As well-written as Telegraph Days is, nothing compelling happens. A colorful and well-manicured rose bush gets boring after a minute. His first-person narrative gives McMurtry license to simply let Nellie tell on and on and on. He makes no effort to craft a story around the telegraph office in Rita Blanca, instead letting the reader do the work, using our awareness of frontier legends or historical figures to spice the novel up. I liked the way McMurtry demythologizes legends--Wyatt Earp is not a good guy and Billy the Kid is not a bad guy--with a dash of wit, but the whole business barely warrants a novel. We're simply watching a master craftsman go about his work.
Profile Image for ☮Karen.
1,804 reviews8 followers
July 24, 2020
A good narration by Annie Potts and she kept it light. The story started out interesting and humorous. Halfway through I knew way too much about Nellie's predilections toward "copulating" with any dude who could get a "stiffie." Soft porn on the Western Front. With cameos by every legend from Billy the Kid to Buffalo Bill to Wild Bill and even the non-Bills, this fit the bill for the PopSugar challenge, Read a western.
Profile Image for Kani.
226 reviews
November 27, 2007
Since I listened to this book rather than read it, part of my review has to go to the reader. Annie Potts did an incredible job of making the diverse characters of the old west come alive. Especially our heroine, raised during the Civil War and come of age in the wild west of all our old favorites from Wild Bill to Buffalo Bill and everyone in between. She witnesses all the famous cowboy events of the time and does so with the perspective and demeanor of a Lady. It was so fun I didn't want it to end and as someone raised in Nebraska, i'd say the description of the plains hits a bullseye. What fun!
Profile Image for Mick.
44 reviews21 followers
May 20, 2009
Pound for pound, few writers can compare with Larry McMurtry. The Pulitzer Prize winner has penned several contempary classics--among them, 'Terms of Endearment', 'The Last Picture Show', and the epic 'Lonesome Dove'.

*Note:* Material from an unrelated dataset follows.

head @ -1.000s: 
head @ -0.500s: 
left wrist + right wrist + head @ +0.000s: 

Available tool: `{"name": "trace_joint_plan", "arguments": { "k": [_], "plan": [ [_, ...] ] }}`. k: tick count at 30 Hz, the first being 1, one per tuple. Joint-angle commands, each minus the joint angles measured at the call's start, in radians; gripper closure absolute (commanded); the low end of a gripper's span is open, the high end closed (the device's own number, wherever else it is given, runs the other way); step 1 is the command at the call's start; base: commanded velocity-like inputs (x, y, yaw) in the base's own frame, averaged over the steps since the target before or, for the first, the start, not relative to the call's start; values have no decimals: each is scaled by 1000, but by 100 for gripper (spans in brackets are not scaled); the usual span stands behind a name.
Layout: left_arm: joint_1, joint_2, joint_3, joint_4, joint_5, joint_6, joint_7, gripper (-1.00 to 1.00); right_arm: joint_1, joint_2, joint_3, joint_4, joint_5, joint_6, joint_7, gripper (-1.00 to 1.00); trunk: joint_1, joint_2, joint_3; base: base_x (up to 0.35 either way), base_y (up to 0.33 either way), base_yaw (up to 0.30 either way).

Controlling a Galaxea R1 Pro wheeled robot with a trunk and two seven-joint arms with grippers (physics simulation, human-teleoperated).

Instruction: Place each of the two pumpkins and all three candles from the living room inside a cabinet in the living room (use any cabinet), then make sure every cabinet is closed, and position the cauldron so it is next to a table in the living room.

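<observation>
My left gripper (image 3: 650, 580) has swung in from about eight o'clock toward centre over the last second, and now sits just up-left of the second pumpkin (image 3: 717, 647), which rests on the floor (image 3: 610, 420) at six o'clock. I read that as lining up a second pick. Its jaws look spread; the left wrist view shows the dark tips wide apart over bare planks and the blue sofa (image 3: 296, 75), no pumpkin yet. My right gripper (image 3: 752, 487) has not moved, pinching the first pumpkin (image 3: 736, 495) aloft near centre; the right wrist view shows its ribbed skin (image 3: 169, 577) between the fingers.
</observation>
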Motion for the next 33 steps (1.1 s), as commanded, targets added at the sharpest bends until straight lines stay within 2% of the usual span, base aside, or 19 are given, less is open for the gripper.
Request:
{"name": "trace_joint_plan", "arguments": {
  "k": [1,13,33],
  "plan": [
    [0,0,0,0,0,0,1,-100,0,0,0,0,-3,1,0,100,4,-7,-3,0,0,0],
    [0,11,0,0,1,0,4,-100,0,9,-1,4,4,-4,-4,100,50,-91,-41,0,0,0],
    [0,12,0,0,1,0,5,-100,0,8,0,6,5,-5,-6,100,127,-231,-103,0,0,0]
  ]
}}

So it's beyond disappointment when a writer as talented as McMurtry spits out a contrived, one-dimensional shell of a novel. And that's being kind to TELEGRAPH DAYS, McMurtry's "alleged" spoof of the cheap dime store novels of the 19th Century. This is a Western dominated by unimagination; by the "adventures" of Nellie Courtright, a young woman who roams the frontier, subsequently rubbing elbows with all of the famous--and infamous--icons: Wild Bill Hickok, Buffalo Bill Cody, Jesse James, the Earp brothers, Doc Holliday, General William Sherman, Billy the Kid, to name but a paltry few.

Setting aside such a titanic suspension of disbelief, this is a book whose author blatantly goes through the motions--this is a book penned for nothing more than a contractual obligation to a publisher. There is no development, no depth, no dire conflict--no feeling. It's a rambling story that never sets a pace and ends with a whimpering yawn. . .that ends with nary an afterthought.

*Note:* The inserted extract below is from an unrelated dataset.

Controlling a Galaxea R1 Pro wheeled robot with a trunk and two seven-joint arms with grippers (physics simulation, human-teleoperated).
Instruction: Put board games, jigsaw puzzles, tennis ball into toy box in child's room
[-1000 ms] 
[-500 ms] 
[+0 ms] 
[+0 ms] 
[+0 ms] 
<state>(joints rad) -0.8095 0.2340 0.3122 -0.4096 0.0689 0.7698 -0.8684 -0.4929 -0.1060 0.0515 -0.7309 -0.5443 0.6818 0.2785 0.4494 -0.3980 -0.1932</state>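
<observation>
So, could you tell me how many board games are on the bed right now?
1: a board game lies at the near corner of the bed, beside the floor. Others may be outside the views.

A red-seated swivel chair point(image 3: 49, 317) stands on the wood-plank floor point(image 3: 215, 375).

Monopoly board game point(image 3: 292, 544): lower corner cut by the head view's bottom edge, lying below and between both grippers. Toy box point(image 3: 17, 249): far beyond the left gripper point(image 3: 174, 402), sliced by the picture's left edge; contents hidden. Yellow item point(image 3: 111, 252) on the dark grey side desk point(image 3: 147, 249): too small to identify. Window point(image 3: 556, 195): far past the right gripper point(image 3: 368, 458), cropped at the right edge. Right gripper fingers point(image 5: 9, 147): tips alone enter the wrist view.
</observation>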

What's most frustrating is the fact had TELEGRAPH DAYS been written by an unknown, it never would have seen the light of day--or it would have been self-published. And that would do even more of a disservice to self-publishing.
Profile Image for Peter Tillman.
4,040 reviews477 followers
September 19, 2022
Telegraph Days gets mixed reviews, but I liked it a lot. It's a brisk faux-historical romp, and wicked funny. Marie Antoinette Courtwright, an unwitting pioneer at the tail end of the Old West, lands on her feet, and on her back, in a set-piece tour that includes her attempted seduction of Buffalo Bill, him hiring her as his accountant, her slapdown of the Earps, her eyewitness report on the OK Corral dustup, and her making millions, writing dime-novel accounts of her Western adventures.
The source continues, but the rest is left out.